* **TASK STATEMENT**
Restate word for word the lines that begin the listing and end with the line holding "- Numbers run".

########################################

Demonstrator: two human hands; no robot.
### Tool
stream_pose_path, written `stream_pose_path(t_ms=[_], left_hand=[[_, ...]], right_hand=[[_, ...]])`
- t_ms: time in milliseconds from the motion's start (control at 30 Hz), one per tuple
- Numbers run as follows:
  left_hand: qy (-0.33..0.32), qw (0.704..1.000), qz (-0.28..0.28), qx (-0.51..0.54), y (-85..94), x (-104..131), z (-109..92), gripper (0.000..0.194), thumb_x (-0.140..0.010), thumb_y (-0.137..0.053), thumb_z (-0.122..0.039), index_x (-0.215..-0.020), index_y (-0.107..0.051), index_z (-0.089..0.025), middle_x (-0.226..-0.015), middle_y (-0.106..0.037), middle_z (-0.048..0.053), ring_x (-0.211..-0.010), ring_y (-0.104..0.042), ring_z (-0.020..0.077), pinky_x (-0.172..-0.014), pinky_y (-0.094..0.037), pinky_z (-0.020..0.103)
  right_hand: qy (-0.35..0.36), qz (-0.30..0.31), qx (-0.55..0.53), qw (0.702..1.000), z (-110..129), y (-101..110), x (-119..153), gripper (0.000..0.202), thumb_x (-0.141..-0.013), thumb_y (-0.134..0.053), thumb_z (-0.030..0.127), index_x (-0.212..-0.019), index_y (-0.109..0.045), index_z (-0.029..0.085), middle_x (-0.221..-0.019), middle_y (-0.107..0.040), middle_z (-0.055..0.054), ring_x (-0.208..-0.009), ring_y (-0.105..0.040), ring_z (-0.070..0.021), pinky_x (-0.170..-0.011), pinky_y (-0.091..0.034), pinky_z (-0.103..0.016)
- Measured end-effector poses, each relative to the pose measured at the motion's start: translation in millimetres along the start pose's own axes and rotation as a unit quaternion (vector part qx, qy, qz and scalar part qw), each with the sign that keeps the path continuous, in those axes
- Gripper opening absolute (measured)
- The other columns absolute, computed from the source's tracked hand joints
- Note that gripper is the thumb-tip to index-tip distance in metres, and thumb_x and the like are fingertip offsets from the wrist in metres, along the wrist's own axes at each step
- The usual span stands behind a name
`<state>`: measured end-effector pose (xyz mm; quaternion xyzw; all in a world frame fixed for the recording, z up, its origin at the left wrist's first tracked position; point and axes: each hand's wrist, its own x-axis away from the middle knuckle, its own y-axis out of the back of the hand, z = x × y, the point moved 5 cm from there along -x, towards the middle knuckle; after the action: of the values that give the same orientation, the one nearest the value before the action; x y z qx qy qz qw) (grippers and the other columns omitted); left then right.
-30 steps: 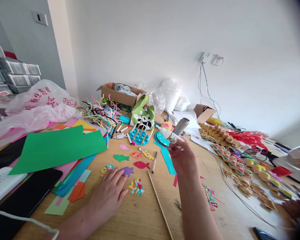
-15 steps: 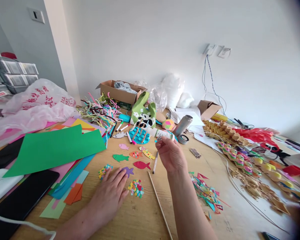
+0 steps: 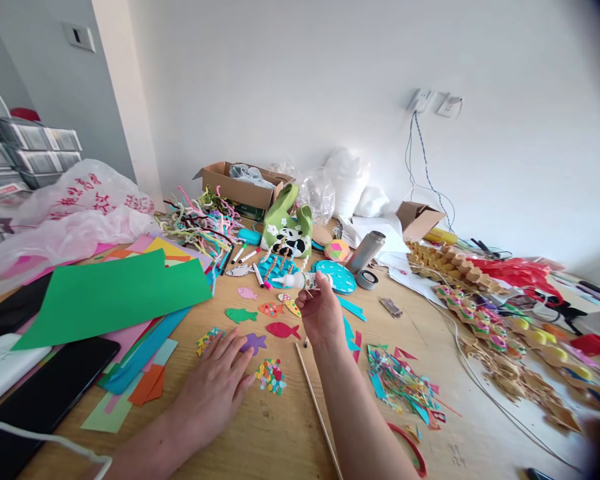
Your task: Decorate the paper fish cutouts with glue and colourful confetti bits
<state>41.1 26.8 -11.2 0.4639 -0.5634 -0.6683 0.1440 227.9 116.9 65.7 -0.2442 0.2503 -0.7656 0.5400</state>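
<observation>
My left hand (image 3: 215,380) lies on the wooden table with its fingers stretched out, fingertips at the edge of a purple paper fish (image 3: 253,343). My right hand (image 3: 323,313) is raised over the table, closed round a white squeeze bottle (image 3: 296,280) whose nozzle points left. A small thin stick seems to show at its fingertips. Close to the left hand are two piles of paper dots, one mostly yellow and blue (image 3: 209,340), one mixed (image 3: 271,377). Farther off lie a red fish (image 3: 283,331), a green fish (image 3: 241,315), an orange dotted fish (image 3: 271,309) and a pink fish (image 3: 247,293).
A wooden stick (image 3: 317,410) lies beside my right forearm. Paper scraps (image 3: 403,377) and red-handled scissors (image 3: 411,448) are to the right. Green paper (image 3: 120,293) tops a stack at left. Behind stand a steel bottle (image 3: 367,250), a panda bag (image 3: 287,230) and a carton (image 3: 240,190).
My right hand has moved left and slightly nearer, and the bottle's nozzle has come into view, pointing left. My left hand has slid slightly left off most of the purple fish.
</observation>
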Motion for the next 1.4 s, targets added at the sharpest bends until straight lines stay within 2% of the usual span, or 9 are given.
stream_pose_path(t_ms=[133,267,467,633,733,933,1133,1400], left_hand=[[0.022,0.999,0.038,0.018,-0.5,-1,0,0.033,-0.096,-0.048,-0.038,-0.117,-0.066,-0.021,-0.126,-0.065,0.009,-0.130,-0.049,0.0292,-0.110,-0.040,0.054],[0.027,0.998,0.041,0.027,2.9,0,1,0.039,-0.097,-0.046,-0.041,-0.125,-0.062,-0.021,-0.132,-0.061,0.010,-0.132,-0.046,0.0296,-0.110,-0.040,0.052],[0.028,0.998,0.035,0.041,6.5,0,1,0.034,-0.096,-0.047,-0.039,-0.119,-0.065,-0.022,-0.127,-0.064,0.009,-0.129,-0.048,0.0287,-0.109,-0.040,0.051],[0.024,0.998,0.048,0.021,7.8,-1,-1,0.034,-0.095,-0.048,-0.039,-0.119,-0.066,-0.021,-0.127,-0.065,0.009,-0.126,-0.051,0.0298,-0.107,-0.041,0.052],[0.025,0.998,0.049,0.004,8.9,-2,0,0.034,-0.095,-0.049,-0.038,-0.119,-0.066,-0.021,-0.126,-0.065,0.010,-0.124,-0.053,0.0296,-0.106,-0.043,0.051],[0.043,0.998,0.046,0.014,11.4,0,-1,0.037,-0.095,-0.048,-0.041,-0.122,-0.065,-0.023,-0.126,-0.064,0.011,-0.125,-0.051,0.0308,-0.106,-0.041,0.053],[0.057,0.997,0.060,0.004,8.8,3,-1,0.041,-0.093,-0.051,-0.046,-0.130,-0.061,-0.029,-0.131,-0.061,0.010,-0.128,-0.048,0.0332,-0.107,-0.039,0.056],[0.052,0.997,0.063,0.008,7.5,5,-1,0.041,-0.094,-0.050,-0.049,-0.127,-0.063,-0.030,-0.133,-0.060,0.010,-0.131,-0.045,0.0340,-0.108,-0.037,0.056]], right_hand=[[0.027,0.005,0.089,0.996,-15,7,2,0.045,-0.058,-0.084,0.049,-0.072,-0.054,0.020,-0.057,-0.054,0.007,-0.045,-0.045,-0.0069,-0.041,-0.035,-0.020],[0.066,0.019,0.175,0.982,-20,19,2,0.042,-0.068,-0.078,0.054,-0.074,-0.055,0.019,-0.054,-0.051,0.007,-0.045,-0.043,-0.0073,-0.045,-0.035,-0.022],[0.133,-0.032,0.170,0.976,-7,26,2,0.043,-0.067,-0.078,0.053,-0.073,-0.051,0.020,-0.057,-0.049,0.008,-0.047,-0.042,-0.0073,-0.045,-0.035,-0.021],[0.156,-0.025,0.198,0.968,-9,25,5,0.041,-0.073,-0.073,0.054,-0.072,-0.050,0.020,-0.058,-0.048,0.007,-0.047,-0.043,-0.0081,-0.045,-0.035,-0.022],[0.172,0.000,0.263,0.949,-14,23,7,0.041,-0.076,-0.069,0.056,-0.072,-0.051,0.019,-0.060,-0.052,0.005,-0.049,-0.045,-0.0091,-0.046,-0.036,-0.022],[0.218,0.031,0.391,0.894,-21,18,13,0.040,-0.079,-0.064,0.055,-0.069,-0.051,0.019,-0.058,-0.050,0.004,-0.053,-0.046,-0.0114,-0.049,-0.037,-0.023],[0.236,0.059,0.455,0.857,-28,16,17,0.035,-0.079,-0.063,0.050,-0.066,-0.047,0.021,-0.056,-0.049,0.005,-0.051,-0.043,-0.0108,-0.049,-0.034,-0.023],[0.265,0.086,0.503,0.818,-19,2,27,0.032,-0.078,-0.062,0.046,-0.065,-0.045,0.022,-0.053,-0.049,0.004,-0.050,-0.042,-0.0112,-0.049,-0.033,-0.023]])
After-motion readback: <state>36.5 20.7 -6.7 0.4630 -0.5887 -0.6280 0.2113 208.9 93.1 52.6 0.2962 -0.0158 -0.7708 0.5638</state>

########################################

* **RESULT FOR THIS TASK**
Demonstrator: two human hands; no robot.
### Tool
stream_pose_path, written `stream_pose_path(t_ms=[_], left_hand=[[_, ...]], right_hand=[[_, ...]])`
- t_ms: time in milliseconds from the motion's start (control at 30 Hz), one per tuple
- Numbers run as follows:

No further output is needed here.